What does Jesus want from me that I'm not giving him? What can I sacrifice for the good of another? Better yet--how can I transform something in myself for the good of another? What makes me squirm in discomfort to think of giving up or changing? That's how I know where my heart is--and that's what needs transmutation, so I can be closer to Christ. What does a healed version of that thing look like? The word sacrifice means "To Make Holy". How can I not only give up something, but be changed within? How can I be more holy?
Have I been putting any of these principles of transmutation into practice in my life lately? I think I have, in fact. Especially when it comes to transmuting distorted or disordered desire--lust--into something spiritually nourishing.
I've recently met a couple people through the Bible in a Year/Catechism in a Year groups who I'm really grateful to have met.
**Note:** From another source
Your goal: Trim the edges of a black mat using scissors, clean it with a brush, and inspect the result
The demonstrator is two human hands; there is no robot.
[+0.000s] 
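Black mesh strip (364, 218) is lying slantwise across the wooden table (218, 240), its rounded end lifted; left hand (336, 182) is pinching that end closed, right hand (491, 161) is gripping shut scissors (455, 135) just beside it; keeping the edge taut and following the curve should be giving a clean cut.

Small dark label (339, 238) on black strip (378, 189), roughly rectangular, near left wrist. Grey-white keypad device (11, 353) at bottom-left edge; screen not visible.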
Yes, they are men, and yes, initially they approached me with sexual interest or invitations, but my response in the moment where it could have gone either way--a spiritually damaging relationship of use and reductivism, or a spiritually nourishing relationship of sacredness--transformed the entire dynamic. People feel safe sharing things with me, and I would never shame anyone or make them feel dirty or guilty. However, I did not encourage the continuation of behaviors that are damaging, but instead emphasized the sacredness of sexuality. One of them has actually become a sort of prayer accountability partner now. We encourage one another to pray the rosary, go to confession, go to mass, and our discussions definitely go deeper than it would have if I indulged certain behaviors. Now, it was a bit of a challenge at first, because I'm kind of like Roger Rabbit with the old "Shave and a Haircut"--It's kind of hard for me to resist things like that, and not take them to levels that are UNHEARD of. Lol. But, I am proud of this. It may seem like a little thing, but I actually think it's a pretty big deal. We are all transformed for the better.
I feel like the theme lately in my life is transmutation. This time of Lent is a perfect time to really focus on things in my life that are possibly twisted and in need of transmutation. I will likely be meditating on this a lot over the next several weeks.